I strained to remember what I’d overheard the admiral say to my parents. “Perhaps a month or two, I think.”
“Good!” said Huff, drumming his fingers on the table. “That will give us just enough time.” He stood up slowly and paced the dirt floor of the cave. “At Longwood he will be watched more closely. It would be nearly impossible to effect his escape from there. And around the time he’s transferred to Longwood—no one knows just when—the new governor will arrive. The emperor’s new jailer. I hear Sir Hudson Lowe is not so…flexible a man as our Admiral Cockburn.”
I wondered what kind of jailer Governor Lowe would be and what sort of life he had in store for the emperor. Huff interrupted my thoughts.
“We shall need more dresses, Betsy. These are not nearly enough. Can you get more?”
I shook my head.
“Not from Jane, anyway. I fooled her once. She won’t fall for the same trick again.”
“This presents us with difficulties.” Huff sighed.
He rubbed his forehead, thinking. Then he seemed to get an idea. He reached in his long, white robes and produced a few guineas—or what we called “guineas,” since English coins were so scarce on St. Helena that we all used Spanish reals, Dutch “lion dollars,” Venetian ducats, or silver rupees as a substitute.

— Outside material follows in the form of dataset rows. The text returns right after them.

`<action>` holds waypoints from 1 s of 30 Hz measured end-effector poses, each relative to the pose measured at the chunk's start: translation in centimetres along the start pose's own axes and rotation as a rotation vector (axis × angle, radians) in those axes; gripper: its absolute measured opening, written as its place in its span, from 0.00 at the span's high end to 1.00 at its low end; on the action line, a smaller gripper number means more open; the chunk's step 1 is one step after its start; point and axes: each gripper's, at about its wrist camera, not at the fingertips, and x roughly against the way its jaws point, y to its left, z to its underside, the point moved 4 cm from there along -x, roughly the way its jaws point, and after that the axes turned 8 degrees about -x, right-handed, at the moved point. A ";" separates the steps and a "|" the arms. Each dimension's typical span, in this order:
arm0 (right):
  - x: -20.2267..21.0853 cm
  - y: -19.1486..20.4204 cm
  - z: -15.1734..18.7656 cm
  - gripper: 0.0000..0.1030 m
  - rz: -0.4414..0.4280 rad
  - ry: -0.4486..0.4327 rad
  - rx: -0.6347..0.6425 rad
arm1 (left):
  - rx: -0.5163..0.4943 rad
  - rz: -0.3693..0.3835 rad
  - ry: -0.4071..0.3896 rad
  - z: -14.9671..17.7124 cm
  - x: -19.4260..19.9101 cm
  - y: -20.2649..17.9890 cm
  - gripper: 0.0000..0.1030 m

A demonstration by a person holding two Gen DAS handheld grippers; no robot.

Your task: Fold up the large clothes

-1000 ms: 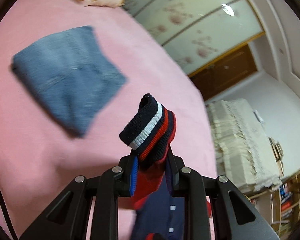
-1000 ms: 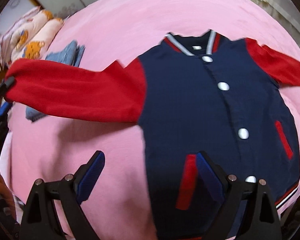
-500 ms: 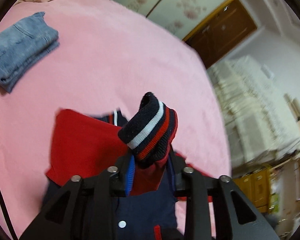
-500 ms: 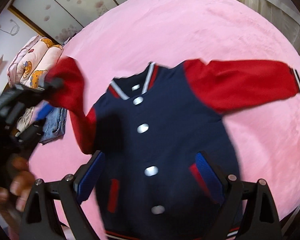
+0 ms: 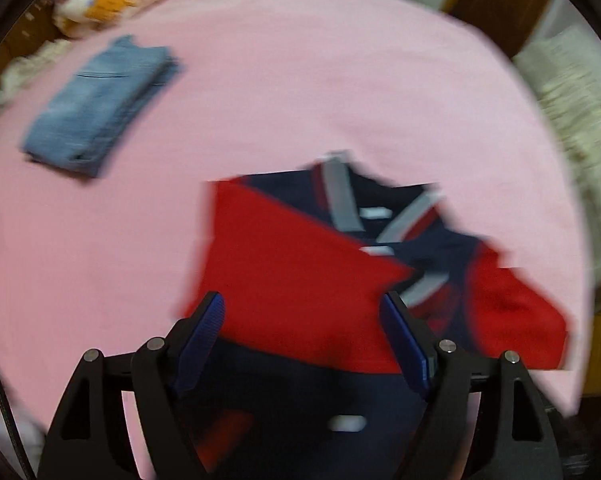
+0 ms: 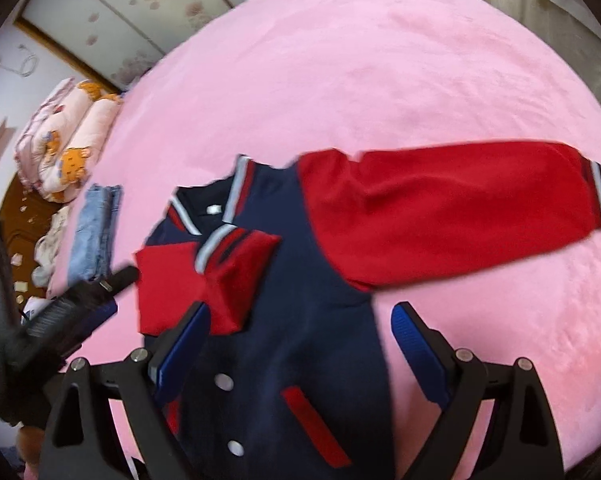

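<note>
A navy varsity jacket with red sleeves and white snaps lies face up on the pink bed. Its left sleeve is folded across the chest, striped cuff near the collar. The other sleeve stretches out flat to the right. In the left wrist view the folded sleeve lies just beyond my left gripper, which is open and empty above it. My right gripper is open and empty over the jacket's body. The left gripper also shows at the left of the right wrist view.
Folded blue jeans lie on the bed left of the jacket, also in the right wrist view. A rolled cartoon-print quilt sits at the bed's far corner. Wardrobe doors stand behind. A cream cover lies off the right edge.
My left gripper carried the striped cuff over the jacket's chest, opened and let it go. The sleeve now lies folded on the jacket. The right gripper stayed open above the jacket.
</note>
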 end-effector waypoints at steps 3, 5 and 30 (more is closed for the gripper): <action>-1.5 3.0 -0.3 0.22 -0.044 0.015 0.071 | -0.002 -0.112 0.040 0.2 -0.9 3.1 0.24; -2.6 5.2 -0.6 0.25 -0.052 0.013 0.129 | 0.003 -0.109 0.080 0.5 -1.9 4.9 0.24; -5.9 6.2 -2.0 0.69 0.125 -0.040 0.414 | 0.145 -0.063 0.232 1.7 -9.1 7.4 0.24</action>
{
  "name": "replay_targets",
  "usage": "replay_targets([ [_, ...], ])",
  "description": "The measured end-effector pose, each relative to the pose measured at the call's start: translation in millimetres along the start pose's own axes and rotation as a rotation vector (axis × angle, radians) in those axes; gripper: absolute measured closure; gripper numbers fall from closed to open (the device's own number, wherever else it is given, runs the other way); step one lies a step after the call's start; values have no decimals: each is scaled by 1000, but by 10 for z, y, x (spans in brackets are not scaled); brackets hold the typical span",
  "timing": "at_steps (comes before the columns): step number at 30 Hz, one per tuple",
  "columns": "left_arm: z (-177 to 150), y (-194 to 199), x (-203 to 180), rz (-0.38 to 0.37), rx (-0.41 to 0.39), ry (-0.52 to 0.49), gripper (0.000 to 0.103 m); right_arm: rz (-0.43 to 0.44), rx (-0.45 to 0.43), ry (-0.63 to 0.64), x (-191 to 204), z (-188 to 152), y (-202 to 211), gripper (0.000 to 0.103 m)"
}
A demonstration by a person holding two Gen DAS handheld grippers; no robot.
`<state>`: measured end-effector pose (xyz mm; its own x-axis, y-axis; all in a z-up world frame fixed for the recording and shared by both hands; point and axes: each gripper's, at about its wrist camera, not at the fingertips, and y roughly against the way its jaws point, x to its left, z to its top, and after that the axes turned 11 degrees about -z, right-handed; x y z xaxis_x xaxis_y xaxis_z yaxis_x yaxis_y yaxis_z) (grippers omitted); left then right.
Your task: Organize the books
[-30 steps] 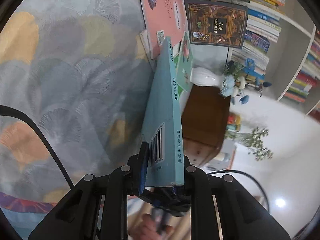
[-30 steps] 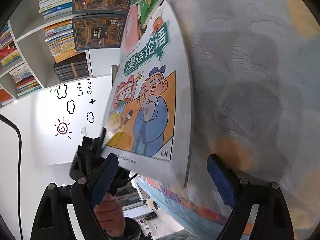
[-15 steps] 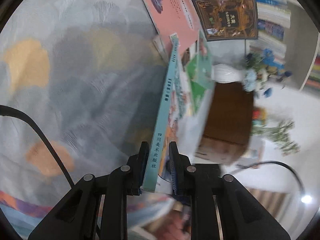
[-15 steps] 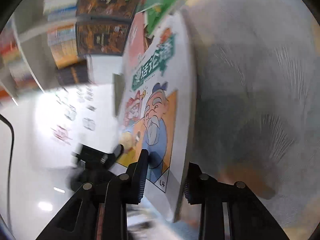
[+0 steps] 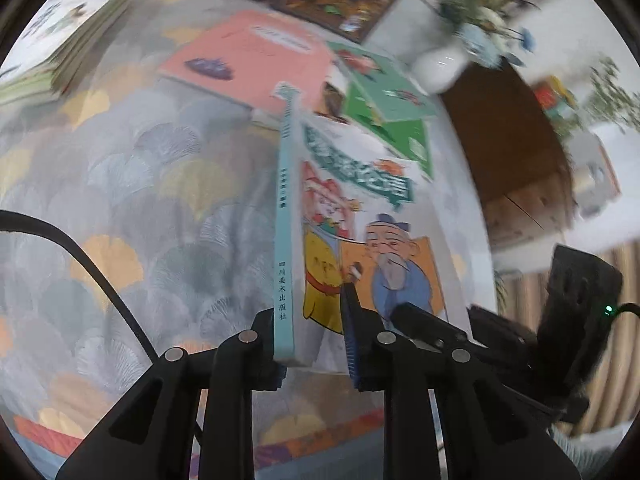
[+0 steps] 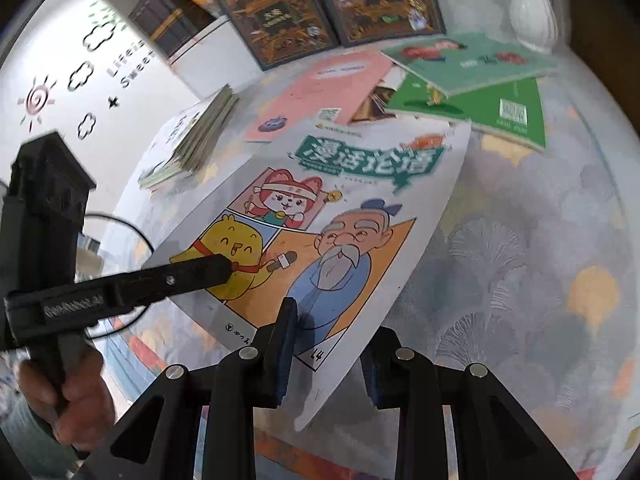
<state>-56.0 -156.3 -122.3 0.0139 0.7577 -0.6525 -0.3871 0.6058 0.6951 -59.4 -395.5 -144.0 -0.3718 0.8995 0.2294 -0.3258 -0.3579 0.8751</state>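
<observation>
The cartoon-cover book with a teal spine is held tilted above the patterned tablecloth. My left gripper is shut on its near spine end, one pad on each face. In the right wrist view the same book shows its cover, and my right gripper has its jaws closing on the near corner, pads pressing both faces. The left gripper's finger lies on the cover at left, with a hand on its handle. The right gripper's body shows at the right of the left wrist view.
On the cloth beyond lie a pink book, green books and a stack of thin books. Two dark ornate books lean at the back by a white vase. A brown cabinet stands past the table's edge.
The right gripper went from wide open beside the book to closed on its corner. Both grippers rolled and rose, swinging the book from standing on edge to cover-up.
</observation>
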Motion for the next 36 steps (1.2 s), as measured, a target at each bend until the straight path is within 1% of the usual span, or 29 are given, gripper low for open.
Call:
replay_targets([
  [4, 26, 171, -119, 7, 4, -85, 84, -18, -22, 87, 241, -9, 128, 75],
  [7, 42, 269, -134, 16, 8, -125, 84, -17, -36, 101, 343, -3, 225, 75],
  [10, 65, 394, -77, -14, 1, -122, 84, -40, -64, 116, 499, 54, 315, 75],
  [12, 85, 527, -38, -34, -24, -118, 84, -46, -79, 115, 596, 108, 362, 75],
  [16, 228, 851, 90, -69, -84, -112, 84, -24, -112, 114, 859, 318, 433, 75],
  [18, 315, 1064, 198, -78, -124, -103, 84, -14, -138, 127, 1065, 470, 442, 75],
  [22, 489, 1463, 452, -60, -205, -99, 84, 11, -185, 167, 1534, 791, 363, 74],
  [27, 747, 1912, 931, -46, -281, -61, 84, 42, -213, 221, 2139, 1162, 105, 73],
  [30, 891, 2114, 1230, -28, -307, -46, 84, 50, -221, 269, 2521, 1353, -99, 73],
  [33, 1026, 2241, 1496, -8, -312, -39, 84, 54, -206, 290, 2787, 1499, -327, 73],
  [36, 1174, 2280, 1764, -10, -307, -18, 84, 70, -169, 271, 2933, 1641, -589, 73],
])
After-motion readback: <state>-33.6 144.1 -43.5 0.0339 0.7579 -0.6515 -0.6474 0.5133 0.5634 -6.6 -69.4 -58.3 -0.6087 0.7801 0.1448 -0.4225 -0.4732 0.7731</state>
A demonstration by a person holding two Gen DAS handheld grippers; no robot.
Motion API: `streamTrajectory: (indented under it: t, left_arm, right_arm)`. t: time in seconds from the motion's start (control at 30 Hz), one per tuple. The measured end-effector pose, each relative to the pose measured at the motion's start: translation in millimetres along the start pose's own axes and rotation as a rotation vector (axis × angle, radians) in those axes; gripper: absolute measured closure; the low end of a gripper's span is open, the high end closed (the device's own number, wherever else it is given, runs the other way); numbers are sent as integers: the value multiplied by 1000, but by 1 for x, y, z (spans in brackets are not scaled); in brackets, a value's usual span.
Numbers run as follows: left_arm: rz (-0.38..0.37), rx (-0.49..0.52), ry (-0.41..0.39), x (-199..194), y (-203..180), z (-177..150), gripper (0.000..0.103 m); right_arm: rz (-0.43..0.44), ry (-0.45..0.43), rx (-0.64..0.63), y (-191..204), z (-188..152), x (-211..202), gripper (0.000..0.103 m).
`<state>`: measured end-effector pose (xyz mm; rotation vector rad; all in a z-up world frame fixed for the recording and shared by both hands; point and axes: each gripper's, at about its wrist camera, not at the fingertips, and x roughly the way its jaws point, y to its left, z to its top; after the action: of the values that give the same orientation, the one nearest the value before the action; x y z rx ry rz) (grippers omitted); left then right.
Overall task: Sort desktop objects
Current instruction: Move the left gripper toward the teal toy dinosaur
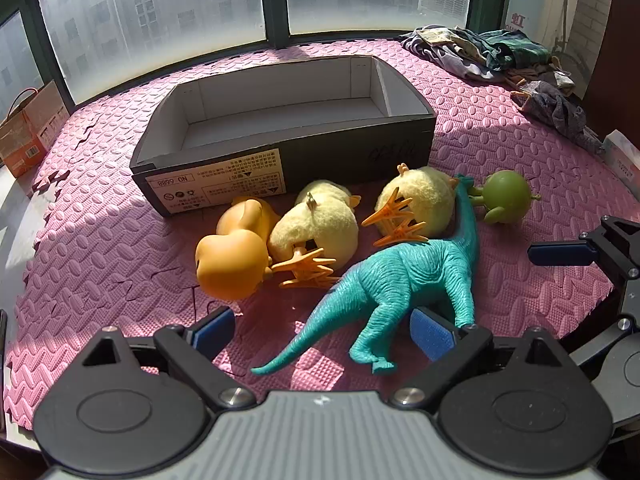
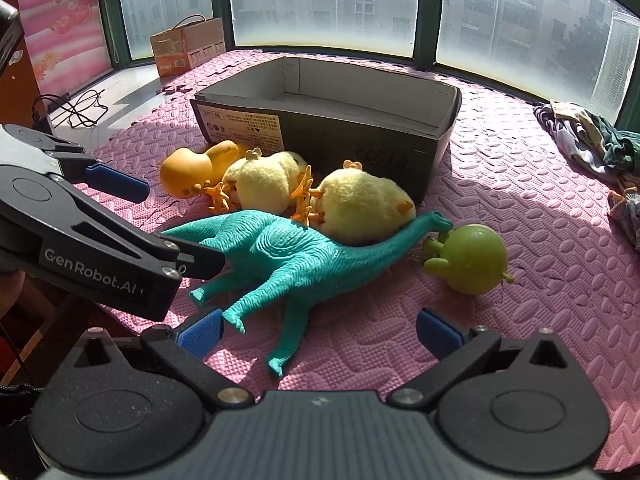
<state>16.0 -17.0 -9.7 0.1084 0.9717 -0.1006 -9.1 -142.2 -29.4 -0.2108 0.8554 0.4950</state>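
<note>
A teal toy dinosaur [image 1: 404, 276] lies on its side on the pink foam mat [image 1: 100, 248]; it also shows in the right wrist view [image 2: 292, 248]. Behind it lie an orange rubber duck [image 1: 236, 252], two yellow plush chicks [image 1: 316, 226] [image 1: 420, 204] and a green round toy [image 1: 506, 196]. An open dark cardboard box [image 1: 288, 156] stands behind them, empty. My left gripper [image 1: 324, 334] is open, its fingers either side of the dinosaur's tail and hind legs. My right gripper [image 2: 318, 332] is open, just in front of the dinosaur's legs.
A pile of clothes [image 1: 492, 56] lies at the mat's far right by the window. A brown carton [image 1: 28, 132] stands at the far left. A cable [image 2: 76, 112] lies on the sill left of the mat. Windows line the back.
</note>
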Motion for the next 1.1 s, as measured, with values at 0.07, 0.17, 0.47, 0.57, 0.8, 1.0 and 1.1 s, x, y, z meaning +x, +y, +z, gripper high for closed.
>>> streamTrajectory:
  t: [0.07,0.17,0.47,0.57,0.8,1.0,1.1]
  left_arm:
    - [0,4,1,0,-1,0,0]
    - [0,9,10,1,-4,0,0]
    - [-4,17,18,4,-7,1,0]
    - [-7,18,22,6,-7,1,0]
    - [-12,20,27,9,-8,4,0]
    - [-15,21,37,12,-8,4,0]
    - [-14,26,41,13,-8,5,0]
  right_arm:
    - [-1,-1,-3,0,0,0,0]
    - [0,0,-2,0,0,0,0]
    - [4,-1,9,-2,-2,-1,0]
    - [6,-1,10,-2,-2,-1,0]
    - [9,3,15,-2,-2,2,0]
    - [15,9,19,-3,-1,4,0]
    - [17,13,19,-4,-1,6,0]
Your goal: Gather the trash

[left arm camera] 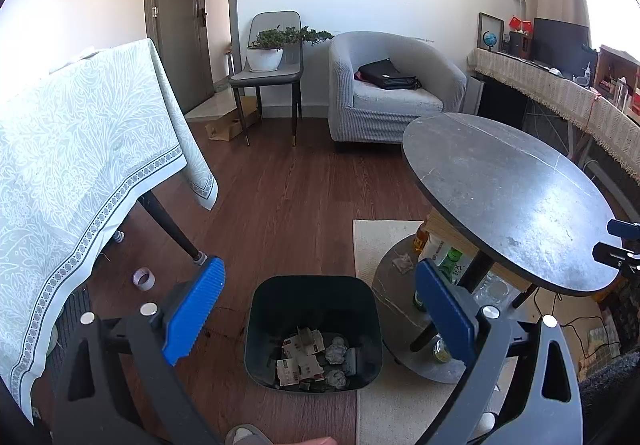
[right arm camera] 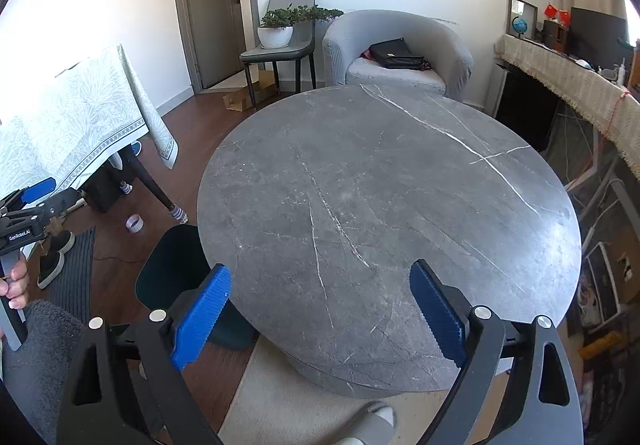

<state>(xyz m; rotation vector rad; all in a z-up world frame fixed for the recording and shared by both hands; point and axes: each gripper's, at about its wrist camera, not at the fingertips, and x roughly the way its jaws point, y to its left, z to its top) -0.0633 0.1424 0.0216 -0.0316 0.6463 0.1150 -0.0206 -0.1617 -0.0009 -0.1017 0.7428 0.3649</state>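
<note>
A dark bin (left arm camera: pixel 256 325) stands on the floor straight below my left gripper (left arm camera: pixel 318 273), whose blue pads are wide apart with nothing between them. Inside lie crumpled paper balls (left arm camera: pixel 335 353) and red-and-white wrappers (left arm camera: pixel 300 361). A crumpled tissue (left arm camera: pixel 404 263) rests on the lower shelf of the round grey table (left arm camera: pixel 500 185). My right gripper (right arm camera: pixel 320 271) hangs open and empty over the near part of that bare table top (right arm camera: pixel 380 165). The bin (right arm camera: pixel 172 269) shows partly behind the table's left edge. A hand (right arm camera: pixel 16 285) holds the left gripper (right arm camera: pixel 32 201) at the far left.
Bottles (left arm camera: pixel 450 265) stand under the round table. A tape roll (left arm camera: pixel 143 279) lies on the wood floor beside a cloth-covered table (left arm camera: pixel 80 165). A pale rug (left arm camera: pixel 384 241), a grey armchair (left arm camera: pixel 384 93) and a chair with a plant (left arm camera: pixel 268 73) stand beyond. Shoes (right arm camera: pixel 56 257) sit on a mat.
</note>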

“Here,” he said, handing me the money. “Go into Jamestown. A supply ship came in shortly before you returned to St. Helena. Perhaps it brought bolts of silk for the ladies. There are shops that sell such things, are there not?”
“I suppose so,” I said.
“Buy as much as you can.”
I put down my sewing and prepared to go.
“And make sure you are not observed,” the old man warned.
Chapter 10
Thank heaven I hadn’t run into Jane when I was in town that day. My mission was complicated enough. And for the next few weeks I led a double life. By day I visited the emperor—with whom I’d now gained such familiarity that I occasionally called him “Boney”—or sat for my mother’s tiresome lessons in the wifely arts. By night I sneaked out of the Briars to build the balloon in Huff’s laboratory. There was always the threat of discovery, and time was growing short. Thanks in part to the silks I managed to acquire in Jamestown, the work was proceeding apace.
One evening I was asked to join the emperor and his suite at supper. I suppose this meant that he had taken me into his confidence, because the conversation seemed unguarded despite my presence.
“What do you miss most about home?” the Countess de Montholon, wife of one of Bonaparte’s aides, asked the emperor. It did not escape my notice that she appeared to be flirting with him. Her husband didn’t seem to mind.
“I will not give the answer you expect, Countess,” the emperor replied with a grin. “C’est le vin.” The wine! There were knowing laughs from the others. “I do not know what the English call the bottled liquid they bring on ships to us here, but in France, it would be emptied out the bilge.”
Unlike the others, Gourgaud seemed very troubled at the mention of home. He got up suddenly from the table and faced a wall, pressing his head against it.
“Oh, liberté!” he wailed. “Why am I a prisoner!”
“Gourgaud,” the emperor said calmly, as if he’d heard this all before. “Sit down and finish your meal. Save your drama for after, when we read Voltaire.”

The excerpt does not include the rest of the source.